Friday, January 29, 2010

A Very Bad Date: Resolving Interpersonal Conflicts

I have been in a serious relationship with B for over a year. Punctuality was among the major issues in our relationship woes. While punctuality was one of my weaknesses (I was seldom punctual for most of my appointments or dates!), B values punctuality very much.

The incident I will be describing took place four months ago. It was Friday afternoon when B asked me out to catch a movie with him. As I did not have any plans that evening, I agreed to meet him at 7pm at Dhoby Ghaut MRT Station.

However, I had an urgent assignment to attend to an hour after I hung up the call from B. Figuring that I would be able to complete the task and manage to meet him on time, I did not find the need to inform B about the situation.

Alas, it was already 6:20pm after I completed the assignment.

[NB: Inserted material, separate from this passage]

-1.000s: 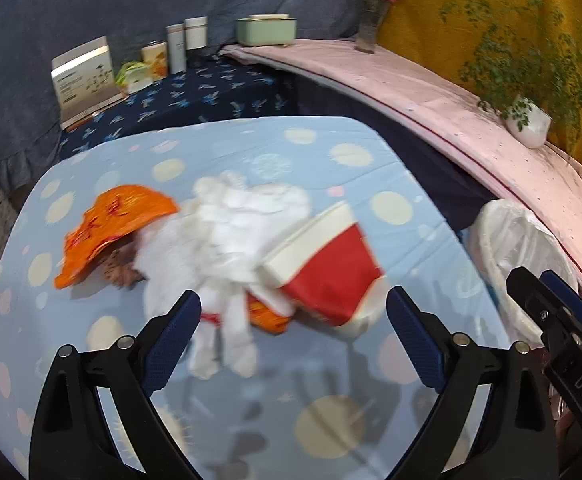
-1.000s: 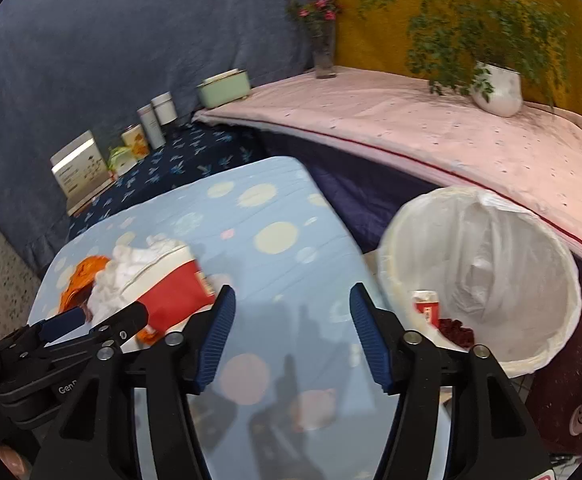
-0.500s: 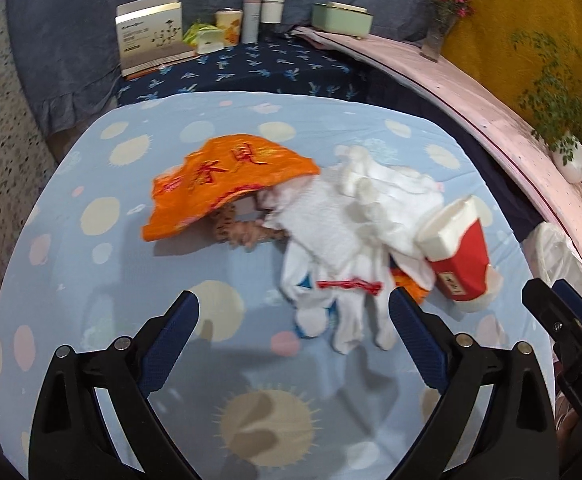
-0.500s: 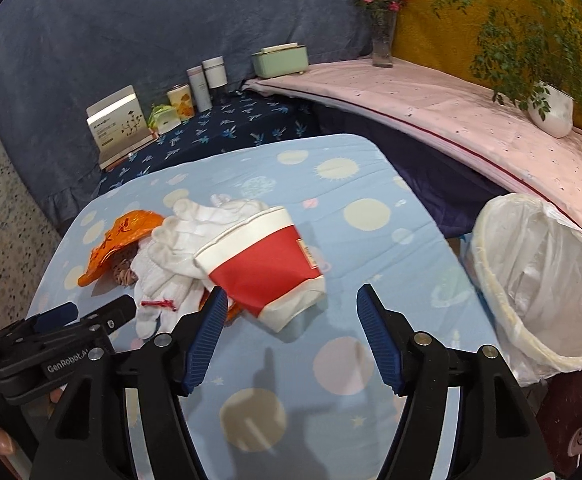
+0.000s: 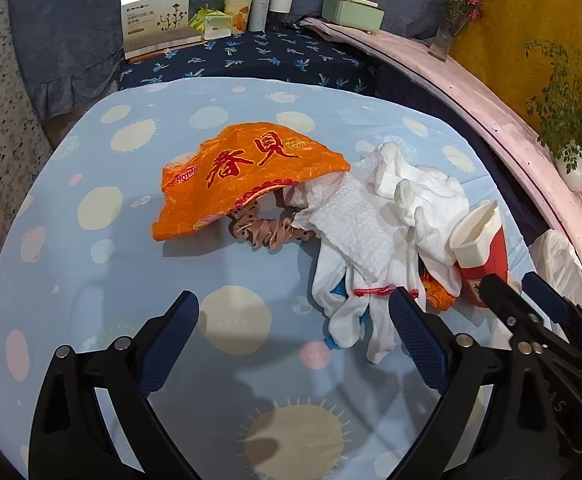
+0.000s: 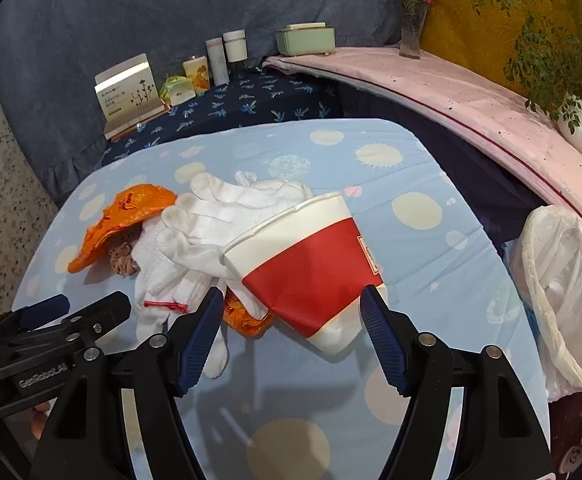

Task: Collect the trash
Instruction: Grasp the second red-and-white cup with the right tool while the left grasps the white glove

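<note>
A pile of trash lies on the light blue spotted tablecloth (image 5: 91,264): an orange wrapper (image 5: 243,176) with red characters, a brown scrunchie (image 5: 267,228), white gloves and a paper towel (image 5: 371,232), and a red and white paper cup (image 6: 307,264) on its side. My right gripper (image 6: 295,344) is open, its jaws either side of the cup's near end. My left gripper (image 5: 295,340) is open and empty, low over the cloth in front of the pile. The cup also shows in the left wrist view (image 5: 479,248).
A white-lined trash bin (image 6: 563,288) stands off the table's right edge. Behind are a dark blue patterned surface with a card box (image 6: 127,92), tins and bottles (image 6: 227,56), a pink shelf (image 6: 471,92) with a green box, a flower vase and a potted plant (image 6: 571,120).
My right gripper has swung left from the bin and closed in on the cup. My left gripper has shifted left, so the orange wrapper now sits ahead of it.
</note>
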A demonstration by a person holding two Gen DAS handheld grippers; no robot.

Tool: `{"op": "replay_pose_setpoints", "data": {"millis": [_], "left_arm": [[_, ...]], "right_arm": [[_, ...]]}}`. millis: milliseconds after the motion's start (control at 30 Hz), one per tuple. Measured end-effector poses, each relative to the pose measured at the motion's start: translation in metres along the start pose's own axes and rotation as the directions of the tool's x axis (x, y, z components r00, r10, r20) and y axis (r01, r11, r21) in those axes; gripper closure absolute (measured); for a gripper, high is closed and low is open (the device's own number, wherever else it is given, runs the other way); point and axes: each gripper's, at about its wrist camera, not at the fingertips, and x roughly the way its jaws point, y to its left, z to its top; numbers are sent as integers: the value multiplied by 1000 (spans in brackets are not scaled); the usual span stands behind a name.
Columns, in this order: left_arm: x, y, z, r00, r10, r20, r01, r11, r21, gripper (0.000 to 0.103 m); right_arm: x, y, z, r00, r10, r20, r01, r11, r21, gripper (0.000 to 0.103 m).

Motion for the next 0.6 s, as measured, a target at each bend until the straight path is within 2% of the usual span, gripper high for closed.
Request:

As I rushed off to the bus stop, I sent a short message to B, letting him know the possibility of me being late, while assuring him that I was making my way there, hoping that he would understand. I felt rather uneasy as there were past incidences when I was late for our dates - he often showed visible signs of annoyance.

I was aghast when I discovered the long lines of vehicles caught in the heavy traffic jam as I reached the bus stop. Needless to say, I was late for the date again!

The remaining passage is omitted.